ธันวาคม 18, 2563 —
Posted by Wei Wei, TensorFlow Developer Advocate
The task of recovering a high resolution (HR) image from its low resolution counterpart is commonly referred to as Single Image Super Resolution (SISR). While interpolation methods, such as bilinear or cubic interpolation, can be used to upsample low resolution images, the quality of resulting images is generally less appealing. Deep learning, espe…

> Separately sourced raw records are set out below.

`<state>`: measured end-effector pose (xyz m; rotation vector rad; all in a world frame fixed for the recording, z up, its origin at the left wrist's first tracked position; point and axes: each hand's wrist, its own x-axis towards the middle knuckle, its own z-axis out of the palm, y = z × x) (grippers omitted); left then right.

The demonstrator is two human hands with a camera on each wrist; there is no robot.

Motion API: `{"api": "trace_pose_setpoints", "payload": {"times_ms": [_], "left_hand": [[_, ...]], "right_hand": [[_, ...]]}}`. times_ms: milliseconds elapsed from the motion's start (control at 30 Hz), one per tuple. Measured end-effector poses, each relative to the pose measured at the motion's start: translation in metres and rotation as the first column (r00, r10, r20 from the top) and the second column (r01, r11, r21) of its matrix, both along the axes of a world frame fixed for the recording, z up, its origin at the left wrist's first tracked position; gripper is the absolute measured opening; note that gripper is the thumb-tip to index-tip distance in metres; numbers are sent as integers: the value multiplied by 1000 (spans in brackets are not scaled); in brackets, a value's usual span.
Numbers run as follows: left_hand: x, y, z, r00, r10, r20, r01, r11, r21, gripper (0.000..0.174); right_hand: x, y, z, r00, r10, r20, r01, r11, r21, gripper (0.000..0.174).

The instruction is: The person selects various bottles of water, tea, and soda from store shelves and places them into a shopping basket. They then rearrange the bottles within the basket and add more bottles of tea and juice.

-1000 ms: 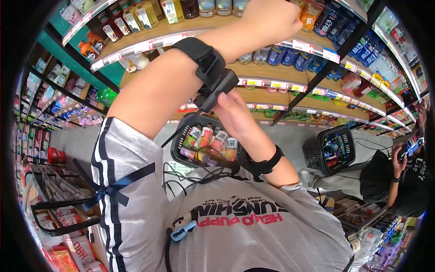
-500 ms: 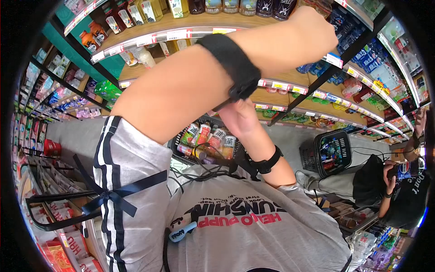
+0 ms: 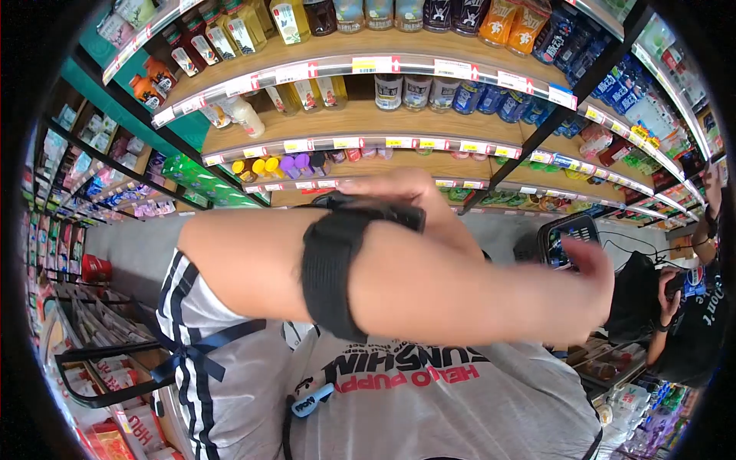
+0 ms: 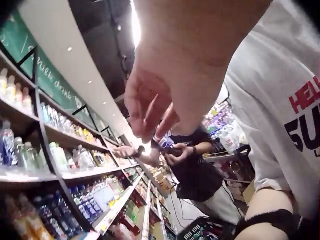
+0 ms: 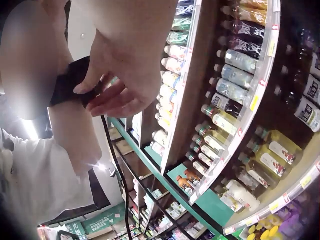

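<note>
My left forearm crosses the head view, a black strap (image 3: 333, 276) round it and a small black camera at its upper side. Past the strap, my left hand (image 3: 579, 295) is blurred; in the left wrist view the left hand (image 4: 155, 100) hangs with loosely bent fingers, nothing in it. Behind the left forearm is my right hand (image 3: 399, 188), its fingers by the camera mount. From the right wrist, the right hand (image 5: 117, 90) pinches the black strap (image 5: 72, 82) between thumb and fingers. The forearm hides part of that grip in the head view.
Curved shelves (image 3: 322, 126) of bottles run across the front. A black basket (image 3: 571, 238) stands on the floor at the right, beside a person in black (image 3: 682, 330) holding something. A red bucket (image 3: 96, 268) and packaged goods (image 3: 142, 429) are at the left.
My left forearm has swung down from its raised slant to lie level across my front, its fist loosened. The right hand shows above it. The basket of drinks before me is now hidden.
</note>
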<state>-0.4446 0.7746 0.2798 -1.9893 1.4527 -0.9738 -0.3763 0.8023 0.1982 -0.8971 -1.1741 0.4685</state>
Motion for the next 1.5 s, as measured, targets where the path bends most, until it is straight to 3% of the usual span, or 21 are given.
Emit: {"api": "trace_pose_setpoints", "payload": {"times_ms": [67,233,333,433,533,667,700,733,767,867,1000,1033,1100,1167,1200,1233,1333,1400,1467,1500], "left_hand": [[-18,2,-2,997,-63,40,62,997,41,20],[-49,11,-4,978,-186,92,177,979,98,22],[-60,15,-5,969,-223,103,212,971,107,25],[-62,16,-5,965,-234,120,220,969,116,27],[-56,16,-4,967,-212,141,197,974,116,30],[-35,3,-4,976,-135,169,114,985,130,34],[-30,2,-4,980,-108,168,84,986,142,35],[-27,5,-5,988,-31,153,10,991,137,31],[-23,9,-2,989,-64,133,38,982,186,22],[-15,8,-9,996,-93,-8,94,988,126,24],[-3,13,-12,994,-97,-53,99,994,39,24],[0,15,-16,988,-121,-98,123,992,14,25],[8,19,-25,973,-186,-134,172,979,-110,25],[15,34,-21,965,-119,-232,56,964,-260,25],[22,46,-11,926,-102,-363,-6,959,-284,21],[33,58,-8,887,-94,-453,-98,919,-382,18],[51,94,9,878,-63,-475,-283,733,-619,14],[61,106,13,924,-86,-373,-264,562,-784,10],[63,108,19,907,-42,-419,-312,601,-736,7],[64,107,21,897,-24,-442,-333,620,-710,6]], "right_hand": [[3,-3,10,986,-31,162,27,999,23,32],[-4,-9,26,945,-114,308,97,993,70,37],[-6,-9,30,906,-182,382,139,980,140,24],[-8,-8,27,919,-198,341,166,979,120,39],[-11,-13,28,976,-144,163,164,980,-115,39],[-9,-2,-6,913,-224,340,237,971,2,32],[-8,1,-12,893,-249,374,224,968,109,30],[-8,1,-15,898,-255,358,236,967,97,30],[-9,1,-16,903,-260,341,246,965,85,30],[-6,-1,-27,908,-232,348,262,964,-43,37],[-4,-2,-41,920,-93,381,184,960,-210,49],[-6,-1,-48,951,-52,304,115,975,-192,52],[-8,-2,-51,963,24,269,69,941,-333,51],[-14,-9,-51,973,111,204,7,864,-503,50],[-2,-10,-73,972,231,48,-178,851,-494,44],[-2,-10,-74,992,122,38,-91,882,-463,43],[-6,-8,-72,978,-208,-11,190,911,-366,40],[3,-6,-66,953,-256,-164,164,887,-432,37],[12,-13,-63,879,-185,-439,-121,805,-581,33],[9,-11,-62,782,-98,-615,-175,913,-368,30]]}}
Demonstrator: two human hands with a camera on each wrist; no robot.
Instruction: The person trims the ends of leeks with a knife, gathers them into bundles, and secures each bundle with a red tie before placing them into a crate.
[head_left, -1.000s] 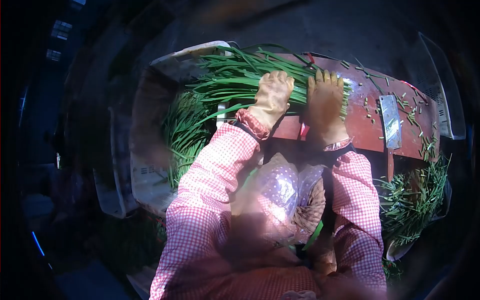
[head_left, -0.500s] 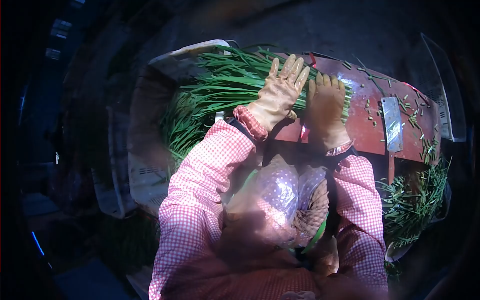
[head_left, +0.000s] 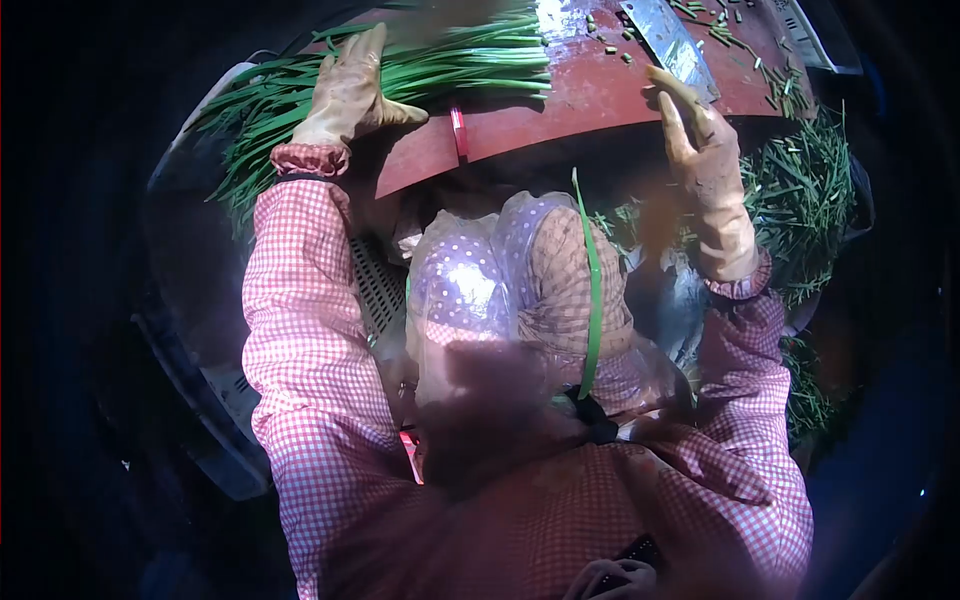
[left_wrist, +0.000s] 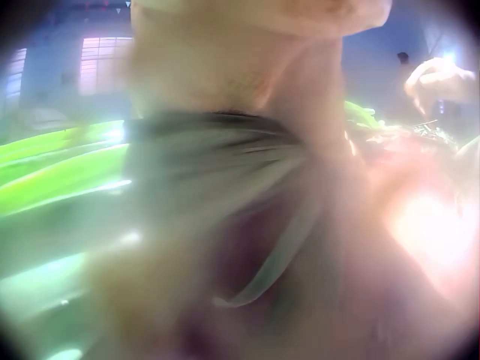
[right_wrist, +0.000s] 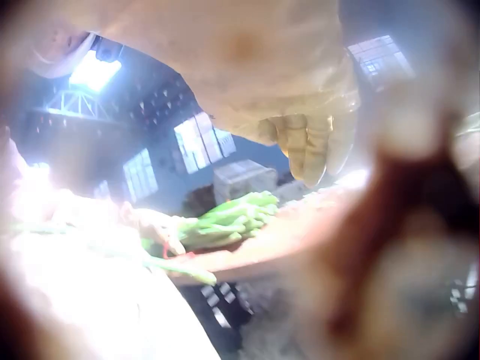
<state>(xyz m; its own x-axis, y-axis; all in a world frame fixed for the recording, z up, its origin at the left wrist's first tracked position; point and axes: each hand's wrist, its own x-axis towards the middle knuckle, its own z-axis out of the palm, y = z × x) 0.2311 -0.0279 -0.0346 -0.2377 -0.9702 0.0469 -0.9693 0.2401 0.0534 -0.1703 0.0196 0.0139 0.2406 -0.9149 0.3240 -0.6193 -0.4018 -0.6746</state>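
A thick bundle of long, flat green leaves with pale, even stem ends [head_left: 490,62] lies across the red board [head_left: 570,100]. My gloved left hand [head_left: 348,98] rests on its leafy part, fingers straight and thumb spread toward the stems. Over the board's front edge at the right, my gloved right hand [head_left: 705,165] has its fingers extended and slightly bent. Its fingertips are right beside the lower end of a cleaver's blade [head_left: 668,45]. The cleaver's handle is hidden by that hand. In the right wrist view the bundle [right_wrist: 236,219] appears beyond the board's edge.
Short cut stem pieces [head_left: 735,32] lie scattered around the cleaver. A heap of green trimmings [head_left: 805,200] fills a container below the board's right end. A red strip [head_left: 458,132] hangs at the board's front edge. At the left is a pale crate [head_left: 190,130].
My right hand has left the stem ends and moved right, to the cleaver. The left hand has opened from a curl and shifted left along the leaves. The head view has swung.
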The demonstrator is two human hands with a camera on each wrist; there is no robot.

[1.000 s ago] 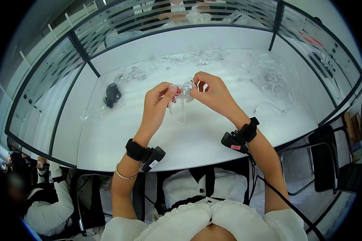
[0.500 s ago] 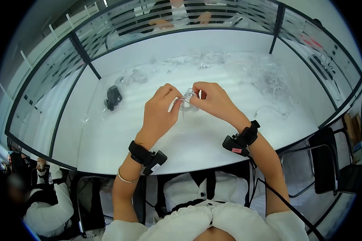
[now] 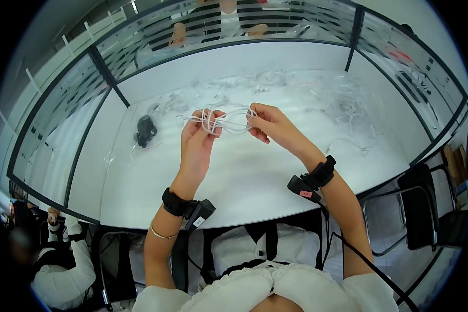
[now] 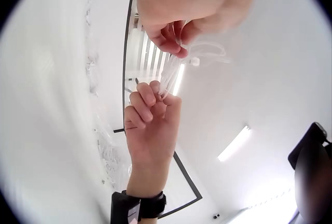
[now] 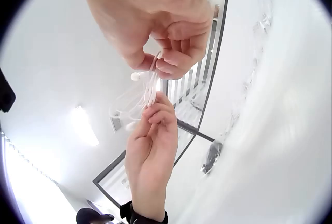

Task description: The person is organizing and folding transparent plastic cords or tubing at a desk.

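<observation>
A white cable [image 3: 235, 126] is gathered in loose loops and stretched between both hands, above the white table [image 3: 244, 192]. My left hand [image 3: 196, 139] pinches the loops at their left end, with some strands lying across its fingers. At the other end my right hand [image 3: 276, 127] holds the loops between thumb and fingertips. Small rounded white ends [image 5: 136, 76] hang beside the strands in the right wrist view. In the left wrist view, the cable [image 4: 168, 73] runs from one hand's fingertips to the other's.
A black item in clear plastic [image 3: 146, 130] lies at the table's left. Clear bags with white cables [image 3: 351, 104] lie at the right, and more wrapped pieces [image 3: 265, 78] line the back. Low partitions [image 3: 234, 54] enclose the table; beyond sits another person.
The loops, bunched together before, are now spread wider between the hands. My left hand turned and shifted left, uncovering more of the cable. My right hand stayed nearly in place.
</observation>
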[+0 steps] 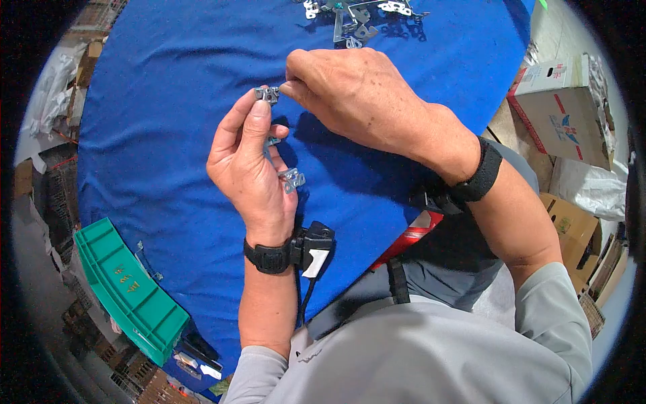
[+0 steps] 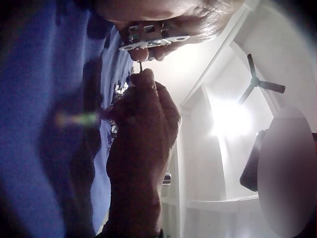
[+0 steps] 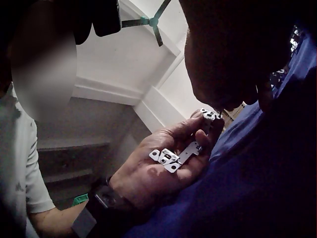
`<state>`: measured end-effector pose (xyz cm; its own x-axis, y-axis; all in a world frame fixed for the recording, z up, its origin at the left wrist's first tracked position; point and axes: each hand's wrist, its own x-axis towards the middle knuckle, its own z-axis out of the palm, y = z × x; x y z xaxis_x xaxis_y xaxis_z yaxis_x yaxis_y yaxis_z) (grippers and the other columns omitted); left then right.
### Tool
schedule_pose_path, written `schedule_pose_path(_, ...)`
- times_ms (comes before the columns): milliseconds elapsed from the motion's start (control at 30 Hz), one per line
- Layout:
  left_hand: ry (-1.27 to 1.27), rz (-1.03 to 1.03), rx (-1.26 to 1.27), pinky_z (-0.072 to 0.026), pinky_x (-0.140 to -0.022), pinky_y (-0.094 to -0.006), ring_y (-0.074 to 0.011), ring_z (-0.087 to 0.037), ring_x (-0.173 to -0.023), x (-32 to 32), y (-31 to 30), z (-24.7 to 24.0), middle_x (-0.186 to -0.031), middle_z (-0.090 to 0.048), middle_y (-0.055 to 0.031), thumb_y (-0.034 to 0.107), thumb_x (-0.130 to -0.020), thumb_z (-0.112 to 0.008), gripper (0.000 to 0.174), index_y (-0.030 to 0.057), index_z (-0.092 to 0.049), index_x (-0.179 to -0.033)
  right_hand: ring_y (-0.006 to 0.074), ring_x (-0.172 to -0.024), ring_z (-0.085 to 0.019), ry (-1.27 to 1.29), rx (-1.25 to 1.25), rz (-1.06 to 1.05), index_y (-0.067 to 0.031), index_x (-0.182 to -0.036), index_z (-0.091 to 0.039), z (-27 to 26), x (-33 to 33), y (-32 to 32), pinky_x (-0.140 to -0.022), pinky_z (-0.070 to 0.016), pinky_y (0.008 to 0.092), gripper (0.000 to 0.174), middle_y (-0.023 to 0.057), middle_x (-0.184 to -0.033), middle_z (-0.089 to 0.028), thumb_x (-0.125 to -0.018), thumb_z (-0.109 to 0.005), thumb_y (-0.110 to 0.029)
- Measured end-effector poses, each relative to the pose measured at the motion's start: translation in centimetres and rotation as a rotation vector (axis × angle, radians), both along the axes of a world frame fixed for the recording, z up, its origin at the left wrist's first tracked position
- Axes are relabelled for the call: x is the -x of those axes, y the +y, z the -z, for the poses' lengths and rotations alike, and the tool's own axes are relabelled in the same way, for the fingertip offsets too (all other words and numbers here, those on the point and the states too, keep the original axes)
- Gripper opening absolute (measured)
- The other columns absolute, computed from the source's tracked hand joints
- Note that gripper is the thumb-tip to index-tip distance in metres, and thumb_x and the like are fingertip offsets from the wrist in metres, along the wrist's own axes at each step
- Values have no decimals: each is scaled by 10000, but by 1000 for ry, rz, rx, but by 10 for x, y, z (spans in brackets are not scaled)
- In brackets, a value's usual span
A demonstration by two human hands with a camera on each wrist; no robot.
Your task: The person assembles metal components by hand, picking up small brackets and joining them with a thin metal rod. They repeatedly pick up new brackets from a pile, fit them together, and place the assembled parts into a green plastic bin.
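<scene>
The left hand (image 1: 245, 165) is raised over the blue cloth, pinching a small metal bracket (image 1: 267, 95) between thumb and fingertips. A second metal piece (image 1: 292, 180) lies across its palm and lower fingers; the right wrist view shows it as a flat plate with holes (image 3: 169, 159). The right hand (image 1: 370, 101) meets the bracket from the right, thumb and forefinger pinched on a thin pin-like bit (image 2: 140, 66), seen in the left wrist view. Its other fingers are curled in, and most of that bit is hidden.
Loose metal brackets (image 1: 356, 27) lie in a pile at the far edge of the blue cloth (image 1: 168, 81). A green plastic tray (image 1: 131, 289) is at the lower left. Cardboard boxes (image 1: 562, 108) stand on the right beyond the cloth.
</scene>
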<state>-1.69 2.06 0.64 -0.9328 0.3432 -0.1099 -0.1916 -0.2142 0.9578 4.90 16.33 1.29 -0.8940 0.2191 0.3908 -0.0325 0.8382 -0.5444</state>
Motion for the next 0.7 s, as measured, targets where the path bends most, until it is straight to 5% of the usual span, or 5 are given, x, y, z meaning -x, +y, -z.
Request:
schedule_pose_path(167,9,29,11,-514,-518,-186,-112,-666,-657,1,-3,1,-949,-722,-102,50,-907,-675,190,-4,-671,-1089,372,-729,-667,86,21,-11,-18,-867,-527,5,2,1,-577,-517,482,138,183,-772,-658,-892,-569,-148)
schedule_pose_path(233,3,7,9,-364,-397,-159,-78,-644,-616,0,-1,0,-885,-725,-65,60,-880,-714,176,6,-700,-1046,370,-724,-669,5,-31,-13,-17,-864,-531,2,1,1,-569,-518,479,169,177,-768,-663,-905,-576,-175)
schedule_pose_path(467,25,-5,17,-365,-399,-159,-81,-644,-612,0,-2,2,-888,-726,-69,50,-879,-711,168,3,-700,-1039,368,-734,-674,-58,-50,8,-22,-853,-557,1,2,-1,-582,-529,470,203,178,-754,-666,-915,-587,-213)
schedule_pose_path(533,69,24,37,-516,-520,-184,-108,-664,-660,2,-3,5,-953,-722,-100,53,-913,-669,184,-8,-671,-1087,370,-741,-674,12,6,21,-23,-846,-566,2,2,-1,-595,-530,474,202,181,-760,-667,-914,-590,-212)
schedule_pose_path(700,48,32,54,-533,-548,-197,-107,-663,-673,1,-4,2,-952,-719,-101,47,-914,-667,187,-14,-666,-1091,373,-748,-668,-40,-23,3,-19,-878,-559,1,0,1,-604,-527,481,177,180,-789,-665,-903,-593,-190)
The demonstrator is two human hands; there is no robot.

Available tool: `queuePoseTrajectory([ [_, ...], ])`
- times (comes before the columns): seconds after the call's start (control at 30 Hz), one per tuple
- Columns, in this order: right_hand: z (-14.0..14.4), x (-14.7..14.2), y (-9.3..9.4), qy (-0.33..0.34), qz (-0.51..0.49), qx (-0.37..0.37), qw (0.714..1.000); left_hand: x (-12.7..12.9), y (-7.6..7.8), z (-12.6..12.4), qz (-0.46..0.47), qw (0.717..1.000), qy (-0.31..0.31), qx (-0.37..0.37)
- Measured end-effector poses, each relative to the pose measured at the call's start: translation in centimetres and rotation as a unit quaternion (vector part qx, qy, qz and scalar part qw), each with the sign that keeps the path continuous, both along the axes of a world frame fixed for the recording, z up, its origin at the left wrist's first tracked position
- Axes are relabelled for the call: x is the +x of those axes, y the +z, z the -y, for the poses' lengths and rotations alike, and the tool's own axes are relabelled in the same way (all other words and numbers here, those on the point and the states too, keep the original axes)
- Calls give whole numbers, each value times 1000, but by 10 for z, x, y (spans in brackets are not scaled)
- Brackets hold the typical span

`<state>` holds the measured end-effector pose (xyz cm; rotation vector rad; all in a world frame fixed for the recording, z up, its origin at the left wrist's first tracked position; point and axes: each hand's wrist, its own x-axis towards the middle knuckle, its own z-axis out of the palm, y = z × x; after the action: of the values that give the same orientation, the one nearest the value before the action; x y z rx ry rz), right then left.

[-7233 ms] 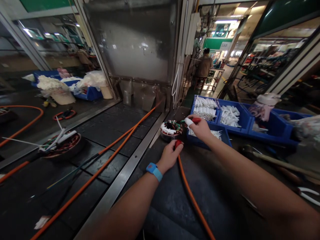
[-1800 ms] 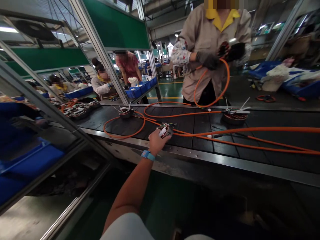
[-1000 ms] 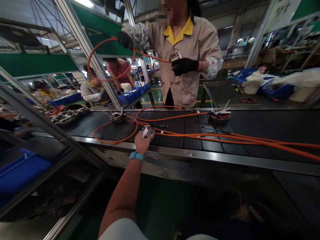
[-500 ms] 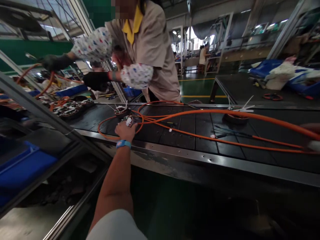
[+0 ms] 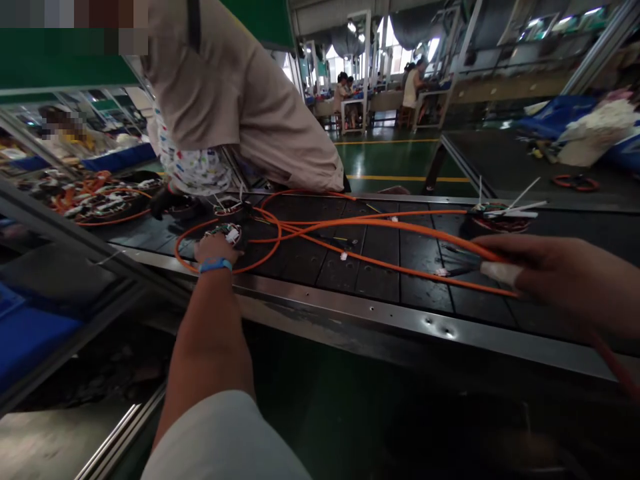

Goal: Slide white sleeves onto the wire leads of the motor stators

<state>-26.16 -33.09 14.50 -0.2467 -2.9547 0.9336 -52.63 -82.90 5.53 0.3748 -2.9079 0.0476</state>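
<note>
My left hand (image 5: 216,249) reaches over the near side of the line and grips a round dark part with wires (image 5: 232,234) and a white connector on top. Its fingertips are hidden behind the part. Over at the right, my right hand (image 5: 565,273) is closed around an orange cable (image 5: 425,230), with something white covering a finger or thumb. The cable runs in loops across the black conveyor (image 5: 300,263), and its dark end leads with small connectors lie near the middle.
A co-worker in a beige shirt (image 5: 240,100) leans over the far side, a dark-gloved hand (image 5: 161,201) low at the left. A second round part with white ties (image 5: 497,219) sits on the right. Heaped orange cables (image 5: 100,197) lie at far left, beside a metal frame post (image 5: 90,233).
My left hand has shifted left with the round part. My right hand has come further into view with the orange cable. The co-worker has bent down and lowered their gloved hands.
</note>
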Motion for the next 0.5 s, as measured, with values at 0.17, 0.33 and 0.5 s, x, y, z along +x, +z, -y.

Posted by Wei Wei, TensorFlow Developer Advocate
The task of recovering a high resolution (HR) image from its low resolution counterpart is commonly referred to as Single Image Super Resolution (SISR). While interpolation methods, such as bilinear or cubic interpolation, can be used to upsample low resolution images, the quality of resulting images is generally less appealing. Deep learning, especially Generative Adversarial Networks, has successfully been applied to generate more photo-realistic images, for example, SRGAN and ESRGAN. In this blog, we are going to use a pre-trained ESRGAN model from TensorFlow Hub and generate super resolution images using TensorFlow Lite in an Android app. The final app looks like below and the complete code has been released in TensorFlow examples repo for reference.
First, we can conveniently load the ESRGAN model from TFHub and easily convert it to a TFLite model. Note that here we are using dynamic range quantization and fixing the input image dimensions to 50x50. The converted model has been uploaded to TFHub but we want to demonstrate how to do it just in case you want to convert it yourself (for example, try a different input size in your own app):
model = hub.load("https://tfhub.dev/captain-pool/esrgan-tf2/1")
concrete_func = model.signatures[tf.saved_model.DEFAULT_SERVING_SIGNATURE_DEF_KEY]
concrete_func.inputs[0].set_shape([1, 50, 50, 3])
converter = tf.lite.TFLiteConverter.from_concrete_functions([concrete_func])
converter.optimizations = [tf.lite.Optimize.DEFAULT]
tflite_model = converter.convert()
# Save the TF Lite model.
with tf.io.gfile.GFile('ESRGAN.tflite', 'wb') as f:
f.write(tflite_model)
esrgan_model_path = './ESRGAN.tflite'
You can also convert the model without hardcoding the input dimensions at conversion time and later resize the input tensor at runtime, as TFLite now supports inputs of dynamic shapes. Please refer to this example for more information.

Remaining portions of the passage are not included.